What's especially striking is that by third and fourth grades, many students are already significantly behind, with nearly two-thirds of students not proficient in English and math. We know when students are not proficient by third grade, they are four times more likely to drop out of high school and 60 percent less likely to pursue a post-secondary degree.

Clearly, third grade proficiency is an indicator of learning quality in early childhood, and, for our state, it requires improvement.

Learning begins at birth. The brain develops more in the first five years than at any other time during a person's life.

Tennesseans for Quality Early Education (TQEE) is committed to improving early education to ensure stronger academic achievement for all students and shared prosperity in Tennessee. We are a bipartisan group of people and organizations in business, nonprofit, education, health care, law enforcement and faith communities advocating to make high-quality early education, from birth through third grade, a state priority. Locally, we seek to partner with the Hamilton County Department of Education and the nonprofit community to reach our shared goal of equipping families and children to enter the public school system with the skills they need for a trajectory of success in life.

Our policy priorities include:

» Engaged and empowered parents. Parents are children's first and most influential teachers. We advocate for policies that engage and empower parents through evidence-based home visiting programs, parent-teacher partnerships in child care and elementary schools, and school-community partnerships that expand families' access to local resources.

» High quality, affordable child care. High quality, affordable child care is critical to support the 300,000-plus young children in Tennessee with working parents. We back policies that set high standards for teaching, learning and outcomes, recruit and retain high quality teachers, and anchor state reimbursement rates to actual cost of quality.

» Excellent early grades teaching. We support improved instructional materials, investments in training for early grades teachers and principals, and accountability for results.
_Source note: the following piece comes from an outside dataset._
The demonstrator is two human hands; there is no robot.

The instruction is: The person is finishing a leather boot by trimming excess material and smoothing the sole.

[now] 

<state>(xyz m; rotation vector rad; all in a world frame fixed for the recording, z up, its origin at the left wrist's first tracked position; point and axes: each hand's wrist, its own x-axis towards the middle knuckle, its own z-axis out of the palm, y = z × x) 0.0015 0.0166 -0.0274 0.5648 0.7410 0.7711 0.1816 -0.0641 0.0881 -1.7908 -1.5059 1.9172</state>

» Stronger accountability and continuous improvement in early education. Tennessee has limited statewide data on early learning from birth to second grade. Tennessee should commit to a birth-age 5 early learning data system, developmentally-appropriate methods to measure and improve instructional effectiveness pre-K to second grade, and better support for early grades teachers to use student data to improve learning outcomes.

Eighty-one percent of Tennesseans support "major change" in public education, and 69 percent say they would vote for policymakers who support early education, according to a statewide survey by TQEE.

Tennesseans want better education outcomes and understand that depends on giving our children a smart start. TQEE stands ready to work with the next governor and General Assembly to make early childhood education the starting place for transformational change.

Lesley Scearce is president and CEO of the United Way of Greater Chattanooga.